ABOUT THIS EXERCISE: Gather from the listing below each line that includes the word "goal", and copy it.

══ INPUT FOR THIS TASK ══

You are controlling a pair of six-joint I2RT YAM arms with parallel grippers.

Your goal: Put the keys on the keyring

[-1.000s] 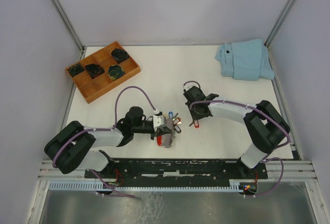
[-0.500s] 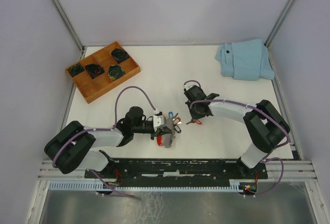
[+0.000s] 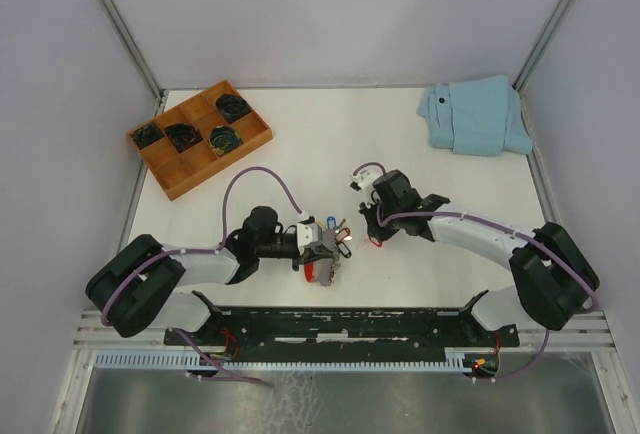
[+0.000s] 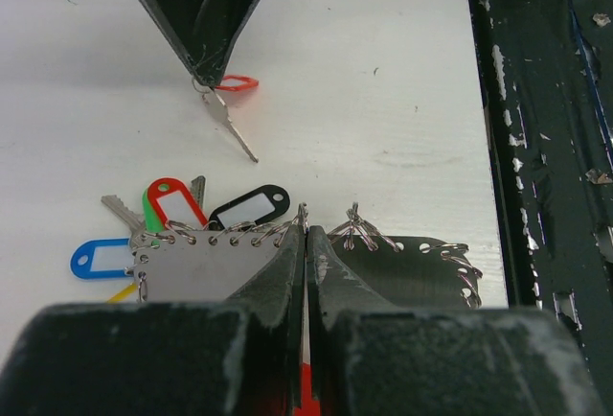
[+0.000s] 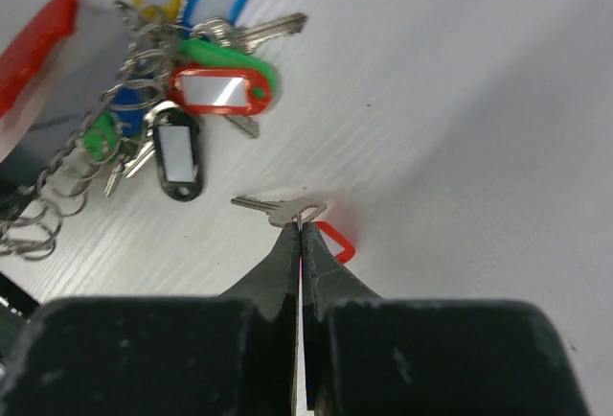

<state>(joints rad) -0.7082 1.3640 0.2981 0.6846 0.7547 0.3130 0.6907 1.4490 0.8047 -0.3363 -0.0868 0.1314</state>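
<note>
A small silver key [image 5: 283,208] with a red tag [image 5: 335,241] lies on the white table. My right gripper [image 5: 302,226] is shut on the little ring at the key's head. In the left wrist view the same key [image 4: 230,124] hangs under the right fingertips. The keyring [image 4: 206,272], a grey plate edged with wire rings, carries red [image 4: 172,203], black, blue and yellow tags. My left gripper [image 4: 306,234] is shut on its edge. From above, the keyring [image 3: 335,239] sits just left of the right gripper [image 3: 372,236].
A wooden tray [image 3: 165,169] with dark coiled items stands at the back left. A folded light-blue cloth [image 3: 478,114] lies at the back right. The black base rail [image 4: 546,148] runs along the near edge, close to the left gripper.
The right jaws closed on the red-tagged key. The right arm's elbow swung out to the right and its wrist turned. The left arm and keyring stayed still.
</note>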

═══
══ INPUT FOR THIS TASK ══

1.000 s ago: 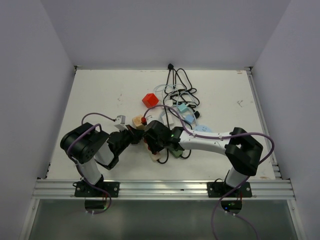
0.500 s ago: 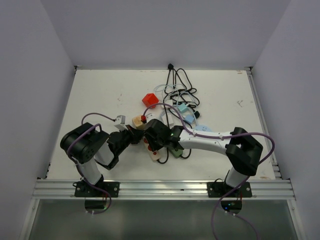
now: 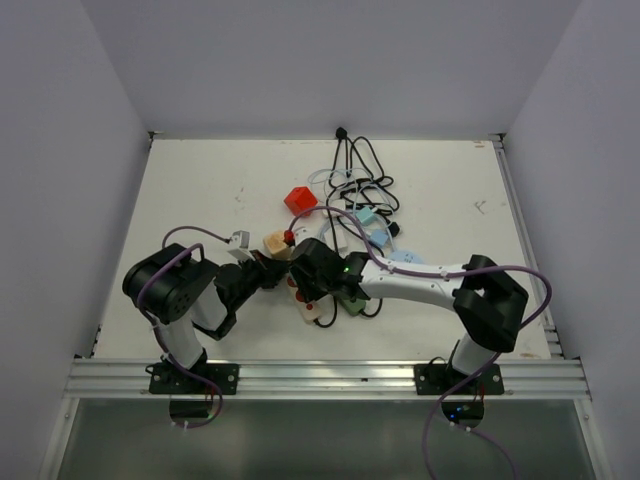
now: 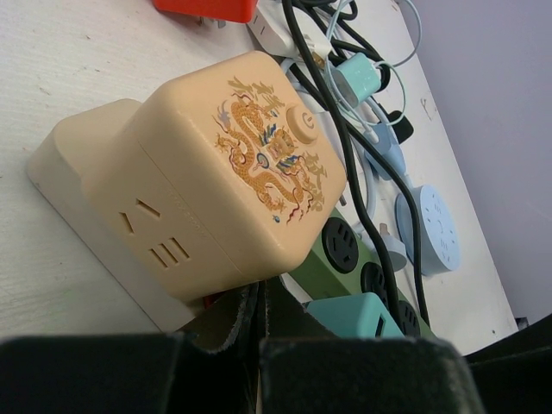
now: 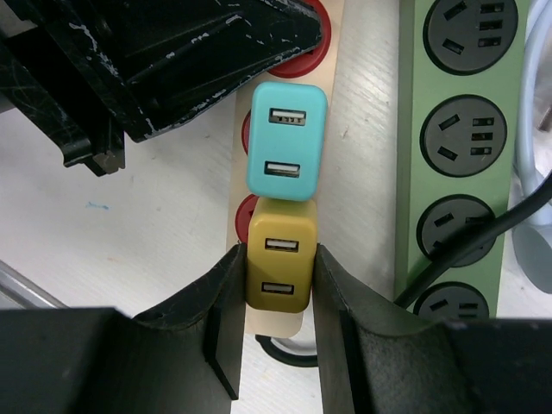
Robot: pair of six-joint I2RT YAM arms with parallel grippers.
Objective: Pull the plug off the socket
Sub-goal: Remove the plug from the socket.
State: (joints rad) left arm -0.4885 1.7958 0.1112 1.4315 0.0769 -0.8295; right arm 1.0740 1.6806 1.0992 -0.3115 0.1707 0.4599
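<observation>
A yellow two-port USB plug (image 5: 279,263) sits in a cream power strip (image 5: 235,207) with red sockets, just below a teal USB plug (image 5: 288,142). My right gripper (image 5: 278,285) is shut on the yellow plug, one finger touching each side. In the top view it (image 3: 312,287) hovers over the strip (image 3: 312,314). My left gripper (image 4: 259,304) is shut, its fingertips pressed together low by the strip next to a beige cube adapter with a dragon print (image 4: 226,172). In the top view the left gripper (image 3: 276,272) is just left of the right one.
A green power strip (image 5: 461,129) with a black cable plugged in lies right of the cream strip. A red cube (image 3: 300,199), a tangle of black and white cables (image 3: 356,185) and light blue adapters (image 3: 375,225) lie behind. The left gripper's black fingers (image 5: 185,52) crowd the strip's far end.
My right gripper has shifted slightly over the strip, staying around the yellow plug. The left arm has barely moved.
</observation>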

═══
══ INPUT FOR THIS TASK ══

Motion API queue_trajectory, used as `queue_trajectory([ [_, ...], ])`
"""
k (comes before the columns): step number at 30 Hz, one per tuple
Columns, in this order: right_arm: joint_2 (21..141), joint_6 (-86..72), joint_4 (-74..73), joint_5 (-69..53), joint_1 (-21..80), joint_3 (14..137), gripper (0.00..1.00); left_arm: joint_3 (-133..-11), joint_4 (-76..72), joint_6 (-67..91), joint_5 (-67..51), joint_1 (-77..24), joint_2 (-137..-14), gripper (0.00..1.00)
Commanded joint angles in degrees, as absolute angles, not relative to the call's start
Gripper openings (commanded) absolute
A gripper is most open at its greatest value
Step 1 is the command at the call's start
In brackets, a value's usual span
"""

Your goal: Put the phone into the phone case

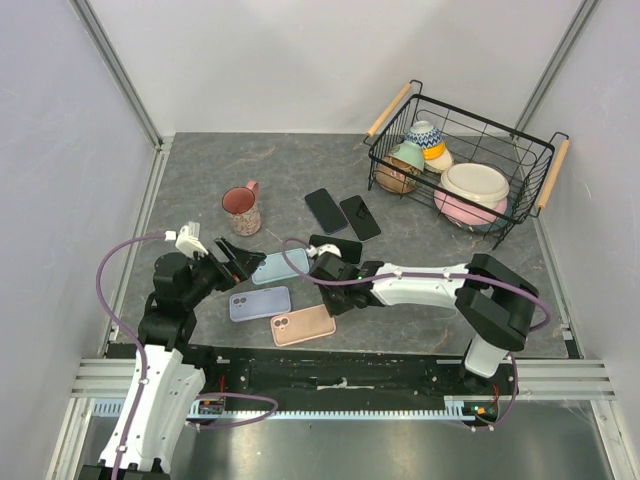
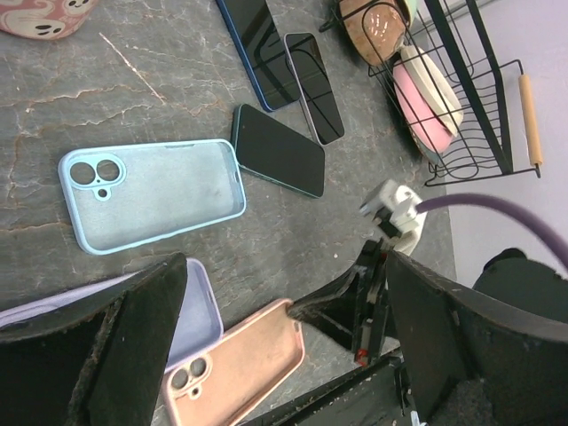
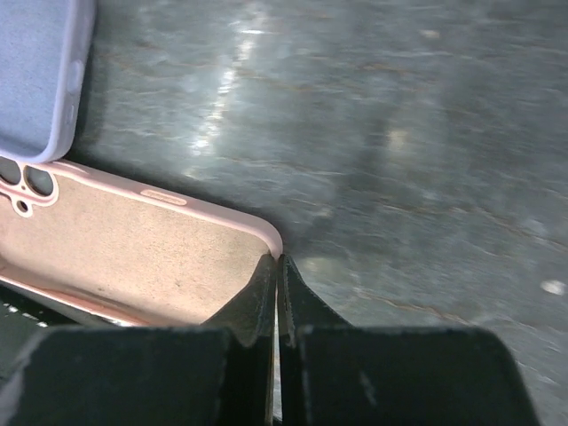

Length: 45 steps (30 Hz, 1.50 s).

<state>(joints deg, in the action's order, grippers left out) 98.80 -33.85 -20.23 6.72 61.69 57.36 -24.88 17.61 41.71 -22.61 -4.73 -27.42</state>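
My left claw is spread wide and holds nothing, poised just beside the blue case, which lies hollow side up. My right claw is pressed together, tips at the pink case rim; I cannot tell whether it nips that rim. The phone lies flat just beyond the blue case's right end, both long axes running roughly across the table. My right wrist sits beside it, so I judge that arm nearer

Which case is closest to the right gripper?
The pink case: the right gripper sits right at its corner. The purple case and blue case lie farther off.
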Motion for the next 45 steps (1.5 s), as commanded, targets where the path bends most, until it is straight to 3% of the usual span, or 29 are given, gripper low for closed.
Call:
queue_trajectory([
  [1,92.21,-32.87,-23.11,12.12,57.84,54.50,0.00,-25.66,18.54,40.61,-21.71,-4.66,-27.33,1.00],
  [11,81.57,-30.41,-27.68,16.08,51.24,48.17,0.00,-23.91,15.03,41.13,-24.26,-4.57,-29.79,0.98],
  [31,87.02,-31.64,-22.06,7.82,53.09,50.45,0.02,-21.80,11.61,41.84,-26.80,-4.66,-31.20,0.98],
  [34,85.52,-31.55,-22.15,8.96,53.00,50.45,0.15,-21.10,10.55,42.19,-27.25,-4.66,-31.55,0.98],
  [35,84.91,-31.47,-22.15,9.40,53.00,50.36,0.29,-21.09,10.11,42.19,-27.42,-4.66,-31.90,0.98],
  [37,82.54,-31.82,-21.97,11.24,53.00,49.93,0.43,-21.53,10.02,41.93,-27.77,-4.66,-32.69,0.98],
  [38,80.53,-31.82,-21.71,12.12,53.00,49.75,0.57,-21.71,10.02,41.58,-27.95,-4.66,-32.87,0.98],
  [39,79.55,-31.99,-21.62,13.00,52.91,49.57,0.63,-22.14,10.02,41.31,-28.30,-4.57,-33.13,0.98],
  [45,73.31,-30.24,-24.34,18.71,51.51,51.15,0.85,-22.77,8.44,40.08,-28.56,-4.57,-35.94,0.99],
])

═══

EXERCISE OUTPUT:
Your goal: Put the keys on the keyring
Sub-goal: Remove the plug from the socket.
Your goal: Put the phone into the phone case

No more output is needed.